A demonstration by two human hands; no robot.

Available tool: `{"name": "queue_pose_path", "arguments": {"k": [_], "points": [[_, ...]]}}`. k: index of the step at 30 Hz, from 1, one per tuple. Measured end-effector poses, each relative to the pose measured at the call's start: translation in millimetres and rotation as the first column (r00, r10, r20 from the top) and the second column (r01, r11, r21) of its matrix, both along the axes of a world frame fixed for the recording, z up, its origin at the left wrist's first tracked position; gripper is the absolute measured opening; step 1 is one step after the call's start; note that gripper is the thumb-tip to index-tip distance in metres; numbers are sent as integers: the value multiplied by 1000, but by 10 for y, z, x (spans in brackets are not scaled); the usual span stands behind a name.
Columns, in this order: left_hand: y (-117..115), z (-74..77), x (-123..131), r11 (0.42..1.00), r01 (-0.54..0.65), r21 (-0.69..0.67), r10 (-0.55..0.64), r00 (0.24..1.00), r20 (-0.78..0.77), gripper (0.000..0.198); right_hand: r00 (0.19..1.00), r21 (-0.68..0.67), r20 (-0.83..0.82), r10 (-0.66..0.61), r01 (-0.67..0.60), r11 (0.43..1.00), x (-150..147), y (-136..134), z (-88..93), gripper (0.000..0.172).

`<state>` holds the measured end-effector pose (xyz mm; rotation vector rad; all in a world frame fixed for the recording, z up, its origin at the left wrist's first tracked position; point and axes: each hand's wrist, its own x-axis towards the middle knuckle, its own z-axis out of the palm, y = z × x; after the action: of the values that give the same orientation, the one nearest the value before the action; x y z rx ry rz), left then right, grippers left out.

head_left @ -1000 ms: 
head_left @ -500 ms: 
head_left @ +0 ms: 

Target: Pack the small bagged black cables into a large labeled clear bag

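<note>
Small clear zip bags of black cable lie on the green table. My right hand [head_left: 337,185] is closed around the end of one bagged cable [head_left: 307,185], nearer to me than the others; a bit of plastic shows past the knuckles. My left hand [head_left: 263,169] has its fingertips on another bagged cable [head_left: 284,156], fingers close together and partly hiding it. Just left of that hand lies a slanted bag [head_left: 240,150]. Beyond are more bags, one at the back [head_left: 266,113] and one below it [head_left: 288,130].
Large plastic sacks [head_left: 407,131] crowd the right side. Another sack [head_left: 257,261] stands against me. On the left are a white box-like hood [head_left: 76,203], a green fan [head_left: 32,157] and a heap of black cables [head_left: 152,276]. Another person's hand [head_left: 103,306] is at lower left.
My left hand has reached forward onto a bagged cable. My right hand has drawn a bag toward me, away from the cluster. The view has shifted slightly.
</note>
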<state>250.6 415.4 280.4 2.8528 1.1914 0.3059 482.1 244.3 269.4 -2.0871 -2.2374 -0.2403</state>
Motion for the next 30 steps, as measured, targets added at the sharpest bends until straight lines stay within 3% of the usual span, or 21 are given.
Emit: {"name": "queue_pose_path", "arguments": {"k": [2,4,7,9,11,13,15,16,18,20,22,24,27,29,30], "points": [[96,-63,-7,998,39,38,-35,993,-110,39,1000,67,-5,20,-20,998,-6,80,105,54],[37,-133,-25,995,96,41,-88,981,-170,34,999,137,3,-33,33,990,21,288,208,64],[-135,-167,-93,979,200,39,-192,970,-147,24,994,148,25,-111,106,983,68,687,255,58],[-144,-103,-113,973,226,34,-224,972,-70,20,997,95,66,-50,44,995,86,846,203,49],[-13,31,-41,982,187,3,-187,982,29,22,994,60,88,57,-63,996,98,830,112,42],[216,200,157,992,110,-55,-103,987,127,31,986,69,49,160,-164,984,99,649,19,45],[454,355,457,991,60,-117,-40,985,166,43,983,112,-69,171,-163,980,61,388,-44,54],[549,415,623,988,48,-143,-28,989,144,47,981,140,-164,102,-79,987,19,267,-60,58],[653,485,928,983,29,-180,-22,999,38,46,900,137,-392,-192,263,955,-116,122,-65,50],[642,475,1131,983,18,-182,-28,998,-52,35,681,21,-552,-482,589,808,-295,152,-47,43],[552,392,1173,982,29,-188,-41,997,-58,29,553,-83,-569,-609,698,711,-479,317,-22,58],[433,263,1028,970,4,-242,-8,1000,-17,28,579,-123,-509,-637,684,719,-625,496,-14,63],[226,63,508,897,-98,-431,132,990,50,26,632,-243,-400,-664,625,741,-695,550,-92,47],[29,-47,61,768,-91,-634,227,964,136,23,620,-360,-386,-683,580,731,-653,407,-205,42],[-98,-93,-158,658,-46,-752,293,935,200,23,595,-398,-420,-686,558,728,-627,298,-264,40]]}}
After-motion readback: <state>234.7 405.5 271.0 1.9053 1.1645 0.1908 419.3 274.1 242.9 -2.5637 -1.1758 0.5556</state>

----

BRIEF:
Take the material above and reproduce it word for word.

YOUR RESPONSE:
A demonstration by two human hands; no robot.

Available tool: `{"name": "queue_pose_path", "arguments": {"k": [_], "points": [[_, ...]]}}`. k: index of the step at 30 Hz, from 1, one per tuple. Measured end-effector poses, each relative to the pose measured at the call's start: translation in millimetres and rotation as the first column (r00, r10, r20 from the top) and the second column (r01, r11, r21) of its matrix, both along the axes of a world frame fixed for the recording, z up, its origin at the left wrist's first tracked position; gripper is the absolute measured opening; step 1 is one step after the call's start; note that gripper is the thumb-tip to index-tip distance in metres; numbers are sent as integers: the value multiplied by 1000, but by 10 for y, z, x (spans in brackets are not scaled); the usual span stands behind a name.
Columns, in this order: left_hand: y (-117..115), z (-74..77), x (-123..131), r11 (0.42..1.00), r01 (-0.54..0.65), r21 (-0.69..0.67), r10 (-0.55..0.64), r00 (0.24..1.00), r20 (-0.78..0.77), gripper (0.000..0.198); right_hand: r00 (0.19..1.00), r21 (-0.68..0.67), r20 (-0.83..0.82), r10 (-0.66..0.61), r01 (-0.67..0.60), r11 (0.43..1.00), x (-150..147), y (-136..134), z (-88..93), gripper (0.000..0.172).

`<state>` holds the measured end-effector pose (xyz mm; rotation vector rad; all in a world frame fixed for the recording, z up, its origin at the left wrist's first tracked position; point and axes: each hand's wrist, its own x-axis towards the middle knuckle, its own z-axis out of the palm, y = z × x; after the action: of the values that give the same orientation, the one nearest the value before the action; x y z rx ry rz), left then right, grippers left out.

head_left @ -1000 ms: 
head_left @ -500 ms: 
head_left @ +0 ms: 

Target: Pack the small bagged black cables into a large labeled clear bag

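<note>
Small clear zip bags of black cable lie on the green table. My right hand [head_left: 337,185] is closed around the end of one bagged cable [head_left: 307,185], nearer to me than the others; a bit of plastic shows past the knuckles. My left hand [head_left: 263,169] has its fingertips on another bagged cable [head_left: 284,156], fingers close together and partly hiding it. Just left of that hand lies a slanted bag [head_left: 240,150]. Beyond are more bags, one at the back [head_left: 266,113] and one below it [head_left: 288,130].
Large plastic sacks [head_left: 407,131] crowd the right side. Another sack [head_left: 257,261] stands against me. On the left are a white box-like hood [head_left: 76,203], a green fan [head_left: 32,157] and a heap of black cables [head_left: 152,276]. Another person's hand [head_left: 103,306] is at lower left.
My left hand has reached forward onto a bagged cable. My right hand has drawn a bag toward me, away from the cluster. The view has shifted slightly.
</note>
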<state>250.6 415.4 280.4 2.8528 1.1914 0.3059 482.1 244.3 269.4 -2.0871 -2.2374 -0.2403</state>
Motion for the next 30 steps, as measured, targets added at the sharpest bends until straight lines stay within 3% of the usual span, or 21 are given.
Emit: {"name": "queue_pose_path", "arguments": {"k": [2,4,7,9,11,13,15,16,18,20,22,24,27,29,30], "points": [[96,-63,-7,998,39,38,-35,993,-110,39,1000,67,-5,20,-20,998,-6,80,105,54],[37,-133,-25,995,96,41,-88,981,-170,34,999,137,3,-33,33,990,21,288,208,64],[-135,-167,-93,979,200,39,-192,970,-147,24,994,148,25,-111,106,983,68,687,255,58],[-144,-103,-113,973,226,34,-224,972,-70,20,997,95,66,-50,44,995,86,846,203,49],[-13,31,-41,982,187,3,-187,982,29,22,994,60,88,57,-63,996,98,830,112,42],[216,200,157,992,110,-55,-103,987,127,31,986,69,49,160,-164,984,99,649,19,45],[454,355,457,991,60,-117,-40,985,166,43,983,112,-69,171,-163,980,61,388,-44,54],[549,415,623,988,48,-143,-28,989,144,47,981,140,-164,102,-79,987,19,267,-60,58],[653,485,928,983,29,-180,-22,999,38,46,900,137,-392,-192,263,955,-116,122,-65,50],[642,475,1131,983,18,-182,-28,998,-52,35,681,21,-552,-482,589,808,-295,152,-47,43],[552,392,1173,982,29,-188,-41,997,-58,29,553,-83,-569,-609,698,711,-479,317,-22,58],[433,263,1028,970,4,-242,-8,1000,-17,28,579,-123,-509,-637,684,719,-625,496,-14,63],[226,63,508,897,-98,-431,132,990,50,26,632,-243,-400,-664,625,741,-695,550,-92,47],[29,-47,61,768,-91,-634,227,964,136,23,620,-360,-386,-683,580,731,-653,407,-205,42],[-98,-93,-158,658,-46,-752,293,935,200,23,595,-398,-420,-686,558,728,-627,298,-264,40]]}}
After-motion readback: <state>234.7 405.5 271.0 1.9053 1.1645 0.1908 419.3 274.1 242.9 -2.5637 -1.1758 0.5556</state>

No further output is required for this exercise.